[Opening EXCERPTED DATA section]

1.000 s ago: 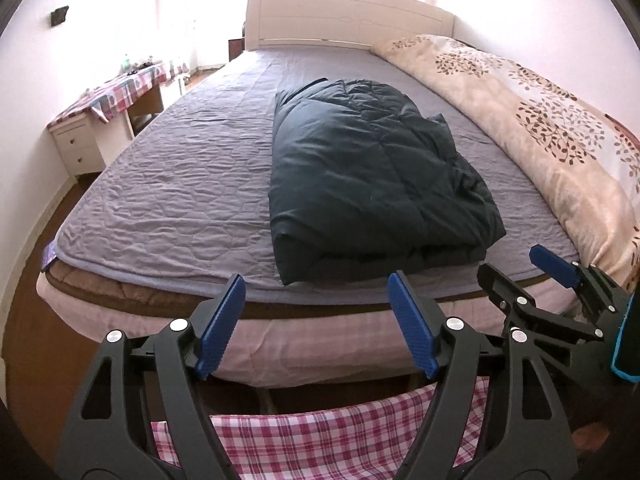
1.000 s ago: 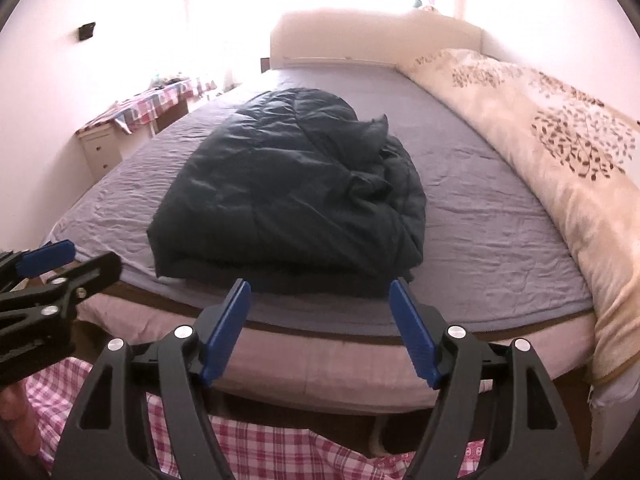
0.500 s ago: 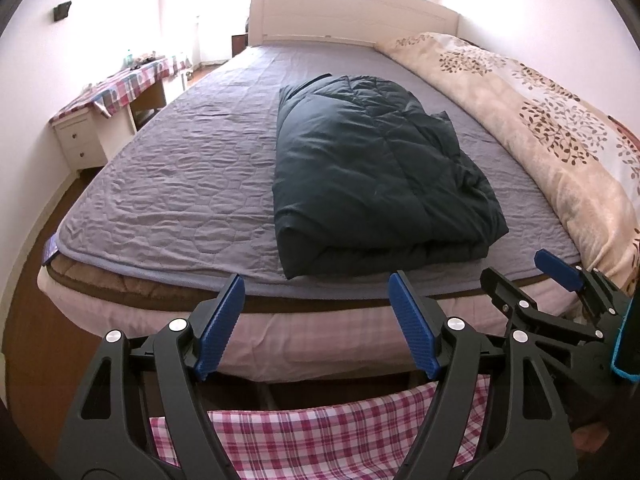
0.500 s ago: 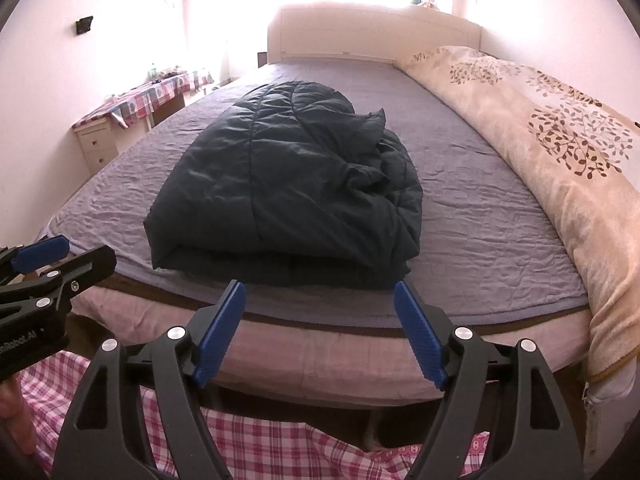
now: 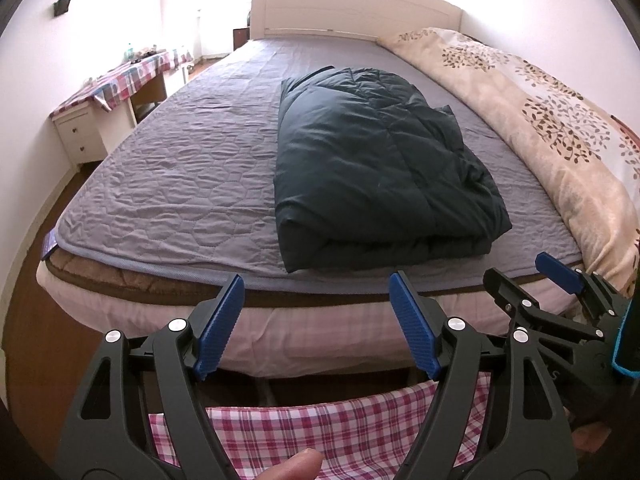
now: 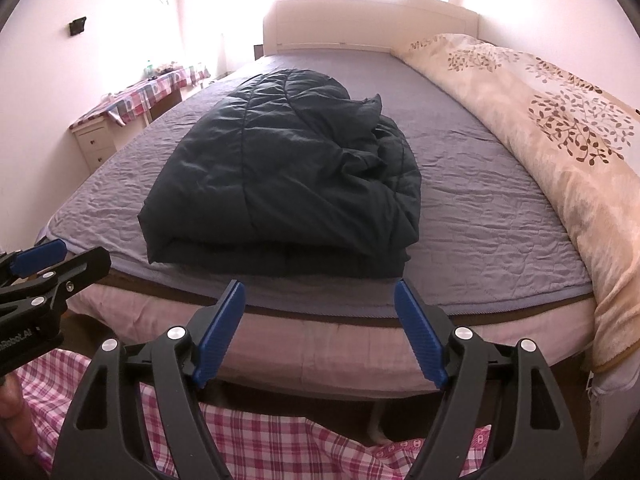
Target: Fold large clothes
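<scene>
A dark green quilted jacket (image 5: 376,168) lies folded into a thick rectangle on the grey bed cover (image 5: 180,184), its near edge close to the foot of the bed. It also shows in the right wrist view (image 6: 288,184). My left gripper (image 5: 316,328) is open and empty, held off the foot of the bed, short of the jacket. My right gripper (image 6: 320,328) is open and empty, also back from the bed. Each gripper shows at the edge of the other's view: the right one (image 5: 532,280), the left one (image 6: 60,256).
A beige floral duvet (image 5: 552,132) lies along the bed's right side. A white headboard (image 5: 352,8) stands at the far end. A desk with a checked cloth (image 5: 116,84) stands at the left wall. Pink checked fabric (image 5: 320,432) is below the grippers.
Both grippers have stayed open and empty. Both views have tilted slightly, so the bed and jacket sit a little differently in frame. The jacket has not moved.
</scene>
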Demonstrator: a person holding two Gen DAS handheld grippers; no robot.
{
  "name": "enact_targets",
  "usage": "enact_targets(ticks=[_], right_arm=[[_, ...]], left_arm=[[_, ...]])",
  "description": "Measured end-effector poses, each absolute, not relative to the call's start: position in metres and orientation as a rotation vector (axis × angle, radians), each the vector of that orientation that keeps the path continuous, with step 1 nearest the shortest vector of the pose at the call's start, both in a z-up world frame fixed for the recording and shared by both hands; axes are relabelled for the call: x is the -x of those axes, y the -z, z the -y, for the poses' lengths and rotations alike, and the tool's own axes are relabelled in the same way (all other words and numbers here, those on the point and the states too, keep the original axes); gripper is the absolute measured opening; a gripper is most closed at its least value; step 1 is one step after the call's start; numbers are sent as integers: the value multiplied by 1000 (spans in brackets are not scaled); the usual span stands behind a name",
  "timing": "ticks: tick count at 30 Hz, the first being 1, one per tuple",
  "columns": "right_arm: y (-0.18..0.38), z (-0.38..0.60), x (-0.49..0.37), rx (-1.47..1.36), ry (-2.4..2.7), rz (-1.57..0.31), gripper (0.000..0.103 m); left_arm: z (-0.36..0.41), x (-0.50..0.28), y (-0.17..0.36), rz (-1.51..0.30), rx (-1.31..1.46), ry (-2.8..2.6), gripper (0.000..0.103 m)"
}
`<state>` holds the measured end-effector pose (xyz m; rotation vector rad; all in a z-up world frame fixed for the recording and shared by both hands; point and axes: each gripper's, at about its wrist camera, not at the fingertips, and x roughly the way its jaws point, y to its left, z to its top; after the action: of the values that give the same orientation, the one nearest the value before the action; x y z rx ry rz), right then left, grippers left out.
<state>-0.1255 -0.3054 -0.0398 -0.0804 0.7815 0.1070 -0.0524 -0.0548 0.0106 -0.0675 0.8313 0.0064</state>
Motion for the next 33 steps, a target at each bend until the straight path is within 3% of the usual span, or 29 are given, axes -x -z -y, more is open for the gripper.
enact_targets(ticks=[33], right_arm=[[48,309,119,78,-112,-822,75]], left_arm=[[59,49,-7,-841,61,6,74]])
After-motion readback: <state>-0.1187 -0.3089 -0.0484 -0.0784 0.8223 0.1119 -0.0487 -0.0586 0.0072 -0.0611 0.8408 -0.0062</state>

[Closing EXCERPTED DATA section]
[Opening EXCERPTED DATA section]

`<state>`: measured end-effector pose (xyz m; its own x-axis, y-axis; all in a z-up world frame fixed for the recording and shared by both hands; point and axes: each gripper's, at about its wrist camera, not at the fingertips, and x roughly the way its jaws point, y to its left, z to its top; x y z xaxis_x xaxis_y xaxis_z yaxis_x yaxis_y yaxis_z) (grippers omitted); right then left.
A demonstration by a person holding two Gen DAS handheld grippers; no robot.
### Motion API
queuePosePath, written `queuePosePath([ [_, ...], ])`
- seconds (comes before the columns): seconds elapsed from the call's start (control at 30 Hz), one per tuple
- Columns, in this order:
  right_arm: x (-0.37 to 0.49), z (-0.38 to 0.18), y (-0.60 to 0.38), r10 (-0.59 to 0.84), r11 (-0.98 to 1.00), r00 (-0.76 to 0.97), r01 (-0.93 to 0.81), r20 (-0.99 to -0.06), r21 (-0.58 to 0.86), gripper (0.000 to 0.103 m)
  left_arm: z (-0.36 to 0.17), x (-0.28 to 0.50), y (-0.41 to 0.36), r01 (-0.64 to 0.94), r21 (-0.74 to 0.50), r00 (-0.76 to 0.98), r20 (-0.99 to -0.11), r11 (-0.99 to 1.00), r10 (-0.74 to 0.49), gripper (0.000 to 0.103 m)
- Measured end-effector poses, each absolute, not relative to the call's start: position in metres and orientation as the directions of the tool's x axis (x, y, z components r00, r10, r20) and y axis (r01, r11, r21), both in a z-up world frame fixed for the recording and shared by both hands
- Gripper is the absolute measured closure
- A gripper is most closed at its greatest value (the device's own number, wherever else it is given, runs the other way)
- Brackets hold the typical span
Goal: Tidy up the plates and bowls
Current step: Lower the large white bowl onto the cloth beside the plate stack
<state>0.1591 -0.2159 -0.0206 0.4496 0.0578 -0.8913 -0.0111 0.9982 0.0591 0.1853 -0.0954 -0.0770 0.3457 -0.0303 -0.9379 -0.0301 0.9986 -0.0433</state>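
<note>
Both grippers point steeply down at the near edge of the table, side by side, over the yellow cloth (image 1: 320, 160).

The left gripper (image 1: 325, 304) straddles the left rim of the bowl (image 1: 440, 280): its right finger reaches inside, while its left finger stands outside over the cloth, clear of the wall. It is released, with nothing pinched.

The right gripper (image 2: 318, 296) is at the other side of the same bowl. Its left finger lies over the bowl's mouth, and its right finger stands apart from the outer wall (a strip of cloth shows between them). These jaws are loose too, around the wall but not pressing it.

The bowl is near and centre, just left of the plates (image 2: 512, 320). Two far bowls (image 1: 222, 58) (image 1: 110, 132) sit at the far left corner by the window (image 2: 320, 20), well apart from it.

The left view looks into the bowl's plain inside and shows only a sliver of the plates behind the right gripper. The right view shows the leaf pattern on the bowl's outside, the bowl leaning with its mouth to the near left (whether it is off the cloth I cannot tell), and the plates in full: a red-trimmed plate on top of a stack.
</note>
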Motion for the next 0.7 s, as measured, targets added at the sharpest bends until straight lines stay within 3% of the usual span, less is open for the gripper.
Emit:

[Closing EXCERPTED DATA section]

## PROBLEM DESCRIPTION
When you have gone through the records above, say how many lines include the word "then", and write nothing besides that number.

## ANSWER TO THE PROBLEM
2